[Data extracted from a collection]
■ ■ ■ ■ ■ ■ ■
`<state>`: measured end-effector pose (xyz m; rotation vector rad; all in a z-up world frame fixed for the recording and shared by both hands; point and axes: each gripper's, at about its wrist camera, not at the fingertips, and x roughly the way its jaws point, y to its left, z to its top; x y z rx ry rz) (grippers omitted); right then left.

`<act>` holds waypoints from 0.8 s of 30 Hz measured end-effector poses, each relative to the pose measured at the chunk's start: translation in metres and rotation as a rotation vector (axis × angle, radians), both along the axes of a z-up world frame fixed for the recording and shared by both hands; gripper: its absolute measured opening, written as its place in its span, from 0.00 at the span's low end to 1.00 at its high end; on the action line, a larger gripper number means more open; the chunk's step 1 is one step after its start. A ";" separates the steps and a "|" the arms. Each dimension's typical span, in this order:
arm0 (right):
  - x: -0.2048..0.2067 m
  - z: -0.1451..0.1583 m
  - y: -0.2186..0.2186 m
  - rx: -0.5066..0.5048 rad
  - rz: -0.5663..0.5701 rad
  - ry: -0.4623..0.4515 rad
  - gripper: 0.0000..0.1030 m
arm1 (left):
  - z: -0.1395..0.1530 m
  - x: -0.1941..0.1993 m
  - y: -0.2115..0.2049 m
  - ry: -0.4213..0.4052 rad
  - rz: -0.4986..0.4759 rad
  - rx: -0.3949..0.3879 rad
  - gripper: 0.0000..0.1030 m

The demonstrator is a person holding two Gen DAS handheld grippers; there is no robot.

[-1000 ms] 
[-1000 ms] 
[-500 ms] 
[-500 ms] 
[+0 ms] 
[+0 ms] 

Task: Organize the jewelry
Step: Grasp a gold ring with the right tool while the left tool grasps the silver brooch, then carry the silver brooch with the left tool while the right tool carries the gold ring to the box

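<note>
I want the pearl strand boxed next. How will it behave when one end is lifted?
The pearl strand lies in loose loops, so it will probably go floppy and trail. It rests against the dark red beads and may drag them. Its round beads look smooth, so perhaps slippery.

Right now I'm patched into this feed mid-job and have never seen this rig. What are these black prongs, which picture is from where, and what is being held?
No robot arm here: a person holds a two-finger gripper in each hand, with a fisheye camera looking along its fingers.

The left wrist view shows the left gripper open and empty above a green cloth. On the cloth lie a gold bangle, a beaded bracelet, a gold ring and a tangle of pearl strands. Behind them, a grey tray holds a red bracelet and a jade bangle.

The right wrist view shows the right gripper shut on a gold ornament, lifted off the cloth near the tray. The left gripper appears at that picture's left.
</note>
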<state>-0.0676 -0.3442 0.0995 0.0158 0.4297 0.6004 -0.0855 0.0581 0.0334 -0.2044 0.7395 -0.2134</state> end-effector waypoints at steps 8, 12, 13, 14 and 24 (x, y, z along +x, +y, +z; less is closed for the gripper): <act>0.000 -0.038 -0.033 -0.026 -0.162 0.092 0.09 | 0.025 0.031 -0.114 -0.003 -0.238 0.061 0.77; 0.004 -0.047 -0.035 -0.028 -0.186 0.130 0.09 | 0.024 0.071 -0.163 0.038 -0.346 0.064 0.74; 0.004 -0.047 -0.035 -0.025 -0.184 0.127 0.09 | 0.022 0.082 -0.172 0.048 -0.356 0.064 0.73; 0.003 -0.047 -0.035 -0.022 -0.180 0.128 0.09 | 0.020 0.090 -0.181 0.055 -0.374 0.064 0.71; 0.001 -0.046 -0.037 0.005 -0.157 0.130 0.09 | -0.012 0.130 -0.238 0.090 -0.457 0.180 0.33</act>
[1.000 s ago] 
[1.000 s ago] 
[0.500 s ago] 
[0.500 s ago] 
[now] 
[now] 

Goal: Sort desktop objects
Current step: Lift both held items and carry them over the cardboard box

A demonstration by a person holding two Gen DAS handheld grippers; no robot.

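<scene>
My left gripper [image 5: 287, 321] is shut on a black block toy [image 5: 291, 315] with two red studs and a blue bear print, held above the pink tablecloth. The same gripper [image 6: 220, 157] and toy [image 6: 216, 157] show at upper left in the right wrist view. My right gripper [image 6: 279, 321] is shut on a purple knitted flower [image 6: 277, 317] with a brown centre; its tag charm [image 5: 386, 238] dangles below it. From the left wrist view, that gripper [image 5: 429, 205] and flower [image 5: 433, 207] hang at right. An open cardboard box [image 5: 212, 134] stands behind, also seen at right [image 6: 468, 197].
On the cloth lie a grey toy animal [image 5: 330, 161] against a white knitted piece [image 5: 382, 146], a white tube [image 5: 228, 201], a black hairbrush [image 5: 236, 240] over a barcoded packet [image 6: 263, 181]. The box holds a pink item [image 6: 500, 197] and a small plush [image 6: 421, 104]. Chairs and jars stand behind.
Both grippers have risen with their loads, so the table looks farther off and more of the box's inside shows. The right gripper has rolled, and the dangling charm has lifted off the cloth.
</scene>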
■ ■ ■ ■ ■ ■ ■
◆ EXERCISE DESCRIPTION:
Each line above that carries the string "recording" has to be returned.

◆ RESULT OF THIS EXERCISE:
`<state>`: measured end-effector pose (xyz m; rotation vector rad; all in a z-up world frame fixed for the recording and shared by both hands; point and axes: each gripper's, at about its wrist camera, not at the fingertips, and x roughly the way its jaws point, y to its left, z to its top; x y z rx ry rz) (grippers omitted); right then left.
`<act>` holds waypoints from 0.8 s of 30 Hz measured end-effector poses, each relative to the pose measured at the chunk's start: translation in metres and rotation as a rotation vector (axis × angle, radians), both along the axes of a z-up world frame fixed for the recording and shared by both hands; gripper: its absolute measured opening, written as its place in its span, from 0.00 at the span's low end to 1.00 at its high end; on the action line, a larger gripper number means more open; the chunk's step 1 is one step after its start. A ";" separates the steps and a "|" the arms. Each dimension's typical span, in this order:

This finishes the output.